А какая здесь нужна музыка? Звуки трубы, быть может? Надо еще подумать. Может быть, здесь можно войти в мир условности. Или, наоборот, придерживаться совсем другой линии: трубы, которые не трубы, рожки, которые не рожки.
Не знаю. Может быть, здесь окажется уместным какой-нибудь прием елизаветинской сцены, а может быть, наоборот, он будет выглядеть нелепым и невозможным.
Самое трудное - это пробуждение Лира. Музыка, которая сопровождает это пробуждение,- мелодия приглушенная, непонятно откуда исходящая, но такая живая, звучащая так близко. А может, это будут человеческие голоса - отдаленные, спокойные, тихие. Но тут есть опасность, что они могут стать метафизическими голосами из сна Лира или чем-то им подобным...
Например. Начало, сцена ритуального «love-test» с Лиром, двором и дочерьми.
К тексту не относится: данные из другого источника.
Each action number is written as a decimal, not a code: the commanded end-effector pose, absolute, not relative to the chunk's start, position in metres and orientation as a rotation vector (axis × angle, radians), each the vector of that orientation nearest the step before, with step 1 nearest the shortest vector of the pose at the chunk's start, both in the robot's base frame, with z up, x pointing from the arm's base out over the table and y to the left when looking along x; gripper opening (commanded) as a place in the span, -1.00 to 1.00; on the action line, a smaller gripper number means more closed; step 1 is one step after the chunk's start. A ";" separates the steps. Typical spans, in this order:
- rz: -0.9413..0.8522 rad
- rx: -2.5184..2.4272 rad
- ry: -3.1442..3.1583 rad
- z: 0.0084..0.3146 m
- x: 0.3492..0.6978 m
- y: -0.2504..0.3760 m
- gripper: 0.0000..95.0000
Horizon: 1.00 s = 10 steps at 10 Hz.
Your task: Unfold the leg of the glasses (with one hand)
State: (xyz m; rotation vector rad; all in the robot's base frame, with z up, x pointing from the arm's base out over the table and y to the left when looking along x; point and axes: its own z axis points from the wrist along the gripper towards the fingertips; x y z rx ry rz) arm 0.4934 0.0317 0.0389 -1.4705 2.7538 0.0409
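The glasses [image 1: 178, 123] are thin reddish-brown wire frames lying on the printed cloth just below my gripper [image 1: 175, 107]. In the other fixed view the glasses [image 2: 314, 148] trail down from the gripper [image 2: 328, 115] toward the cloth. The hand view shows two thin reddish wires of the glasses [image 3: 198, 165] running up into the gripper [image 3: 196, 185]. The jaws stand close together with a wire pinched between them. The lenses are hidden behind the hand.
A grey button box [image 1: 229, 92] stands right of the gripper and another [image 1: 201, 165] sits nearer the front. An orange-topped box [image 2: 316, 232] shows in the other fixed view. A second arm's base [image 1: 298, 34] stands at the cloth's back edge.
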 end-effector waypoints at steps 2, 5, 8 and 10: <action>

Торжественный, почти церковный хор; при этом надо избегать чересчур конкретной исторической характеристики, но и не забывать о ней. Чтобы нельзя было сказать, что эта музыка - елизаветинская; просто какая-то архаическая модуляция феодального ритуала на слова из шекспировского текста: настойчиво повторяемые формулы любви детей к родителям.
Эта ритуальная атмосфера, поначалу очень стройная, под конец превращается в хаотическую какофонию из слов и звуков. Разрушение порядка, превращение его в беспорядок - но беспорядок холодный и математический. Эта новая атмосфера все нагнетается и нагнетается и прерывается своего рода цезурой только перед репликой Корделии «Nothing!» или где-нибудь в другом месте (посмотреть!).